Orb-1 Mission Ready for Launch Tomorrow, Ants and Antibiotic Experiment Aboard

Orb-1 Mission Ready for Launch Tomorrow, Ants and Antibiotic Experiment Aboard

After a one-day launch delay because of frigid temperatures at the launch site, Orbital Sciences Corporation’s Orb-1 cargo resupply mission to the International Space Station (ISS) is ready for launch tomorrow, January 8, 2014.  The 5-minute launch window opens at 1:32 pm ET and, weather permitting, should be visible along much of the East Coast.

Orb-1 is Orbital’s first operational launch of its Antares rocket and Cygnus cargo spacecraft to ISS under NASA’s Commercial Resupply Services (CRS) contract.  The company successfully completed a demonstration flight in September-October 2013.   Tomorrow’s flight will take 2,780 pounds of supplies to the ISS, including science experiments.  If the launch takes place on schedule, it will arrive at the ISS on Sunday where it will be grappled by the space station’s robotic arm, Canadarm2, at 6:02 am EST and installed onto the Harmony module around 7:00 am EST.  Both events will be broadcast on NASA TV.

The launch was originally scheduled for December, but NASA delayed it to allow ISS astronauts to focus on repairing a coolant loop problem.  It initially was rescheduled for today (January 7), but then delayed because of an extremely cold Arctic blast affecting much of the United States, including Wallops Island, VA, home to NASA’s Wallops Flight Facility and the Mid-Atlantic Regional Spaceport (MARS), the launch site for this mission.

Sarah Daughtery, Wallops flight director for the launch, said today that the forecast for tomorrow is excellent, with a 95 percent chance of favorable weather.  Maps showing locations along the East Coast where the launch may be visible are on Orbital’s website.

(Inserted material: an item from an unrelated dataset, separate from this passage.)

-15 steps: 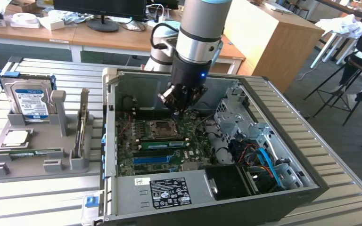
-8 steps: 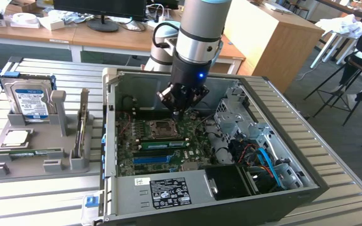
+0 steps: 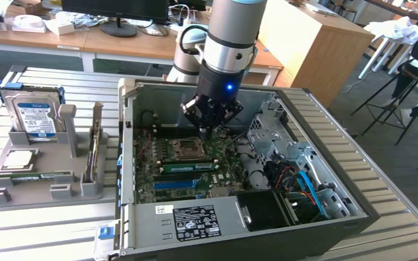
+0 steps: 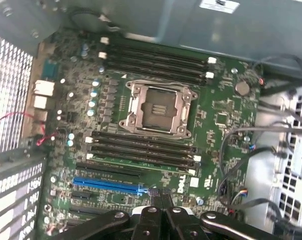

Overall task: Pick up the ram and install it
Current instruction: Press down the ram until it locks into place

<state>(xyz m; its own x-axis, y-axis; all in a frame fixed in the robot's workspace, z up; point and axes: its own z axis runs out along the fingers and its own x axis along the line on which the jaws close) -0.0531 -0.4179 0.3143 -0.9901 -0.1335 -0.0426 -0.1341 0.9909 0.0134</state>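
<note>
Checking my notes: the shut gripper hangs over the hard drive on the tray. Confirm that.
Wrong place. The shut gripper hangs over the motherboard inside the open computer case, by the CPU socket, as the exterior view shows. The hard drive stands outside the case.

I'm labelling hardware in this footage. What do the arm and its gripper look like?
The arm is a thick cylinder, grey-blue at the top with a silver metal band below. Beneath that sits a black wrist section with a small blue light. The gripper is black, with angular linkage bars and visible screws.
</note>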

It is unusual for U.S. launches to be delayed by cold weather since the main launch sites are in Florida and California and rarely experience sub-freezing temperatures.  Today’s high temperature at Wallops was 20 degrees Fahrenheit (F) after dropping to 12 degrees F overnight, and that is without wind chill.   How cold weather affects Antares was a major question at a press conference today.  Two Orbital representatives, Frank Culbertson,  Executive Vice President and General Manager of Advanced Programs Group, and Mike Pinkston, Antares program manager, explained that it is a combination of ensuring that rocket hardware is within the temperature range for which it was designed and tested and that ground crews could perform their tasks without undue exposure.  Pinkston said that the threshold is 20 degrees F ambient air temperature for some of the rocket’s components. 

This is the first of three missions this year for Orbital under the CRS contract.  The next two will take place in May and October.   SpaceX also will be launching two or three CRS missions this year — their next launch of the Dragon capsule to ISS is scheduled for February 22.   NASA’s Deputy ISS program manager Dan Hartman said today that “we are hitting our stride” with these commercial cargo missions, with a total of five or six planned this year.

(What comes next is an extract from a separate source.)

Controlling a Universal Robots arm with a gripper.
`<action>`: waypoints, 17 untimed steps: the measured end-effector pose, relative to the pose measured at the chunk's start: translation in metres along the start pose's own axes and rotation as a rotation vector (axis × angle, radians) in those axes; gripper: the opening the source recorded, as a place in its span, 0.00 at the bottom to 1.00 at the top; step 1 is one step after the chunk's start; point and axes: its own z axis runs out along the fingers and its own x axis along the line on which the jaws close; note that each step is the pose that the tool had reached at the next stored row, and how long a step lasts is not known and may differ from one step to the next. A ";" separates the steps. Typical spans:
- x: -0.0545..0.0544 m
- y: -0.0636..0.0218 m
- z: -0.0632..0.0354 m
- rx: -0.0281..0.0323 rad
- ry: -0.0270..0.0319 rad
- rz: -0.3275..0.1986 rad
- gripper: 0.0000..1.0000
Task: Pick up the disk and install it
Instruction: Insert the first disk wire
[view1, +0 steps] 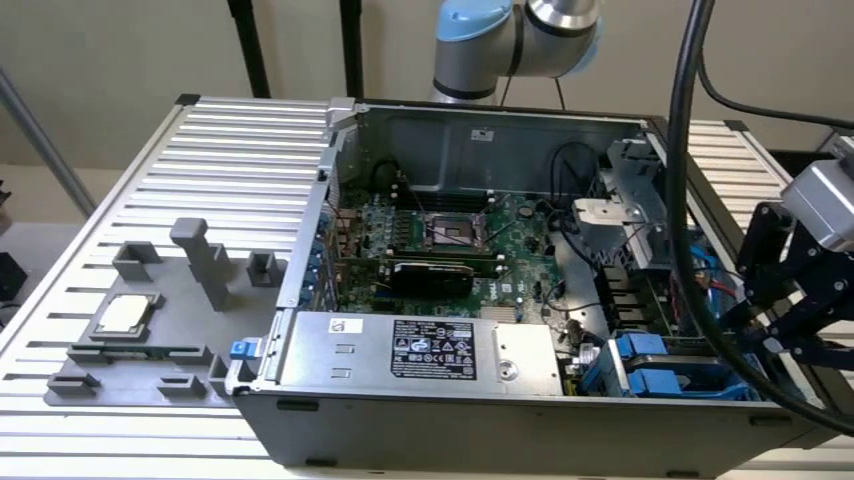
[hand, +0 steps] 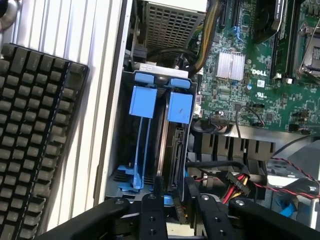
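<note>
gripper (hand: 176, 194) hangs at the drive bay (hand: 111, 160), pincer parted astride the upright disk (hand: 176, 145), which appears slotted home beside an empty blue carrier (hand: 142, 102).

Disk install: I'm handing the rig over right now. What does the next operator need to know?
Gripper: down at the drive bay of the open computer case, at the near end of the disk. Whether it is clamped on the disk cannot be told.
Disk: standing on edge in a bay slot, beside a bare blue bracket in the neighbouring slot.
Done: disk is in the slot.
Left: full seating is not confirmed, and the arm is not yet clear of the bay.
</note>
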 end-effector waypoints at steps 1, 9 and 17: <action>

Among the science experiments being transported to the ISS on Cygnus are a number sponsored by the Center for the Advancement of Science in Space (CASIS), a non-profit organization created and supported by NASA to find non-NASA users for the U.S. National Laboratory portion of the ISS.   Congress declared the U.S. research facilities aboard the ISS to be a National Laboratory in the 2005 NASA Authorization Act in the hope of attracting other government agencies, universities, and the private sector to utilize its unique microgravity environment for research.    

At a science briefing today, ISS associate program scientist Tara Ruttley said that Cygnus will be carrying the largest set of experiments from CASIS to date, and CASIS Communications Manager Patrick O’Neill called it an “historic time for CASIS.”  Funding for the CASIS-sponsored research comes from a variety of sources, he said, including some of the $15 million per year seed money from NASA. 

Luis Zea, a Ph. D. student at the University of Colorado-Boulder, described two experiments developed by BioServe Space Technologies, a NASA-funded center at the university, that are aboard this mission.  One is an experiment to determine the effectiveness of antibiotics in microgravity.  The experiment involves 128 test tubes of a non-pathogenic strain of E. coli to which different concentrations of antibiotics will be introduced.  The test tubes will be returned to Earth later this year, split on two different SpaceX Dragon spacecraft (because of space constraints).   Zea also discussed an “ants in space” experiment, an educational project for K-12 students.   Ants from North Carolina, Colorado and Virginia will be taken to space and their foraging behavior in microgravity will be videotaped.  Students around the country can view the videotapes and compare them to ant colonies in their classrooms that will serve as control groups.  More information on the experiments and how teachers can participate is on the CU-Boulder website.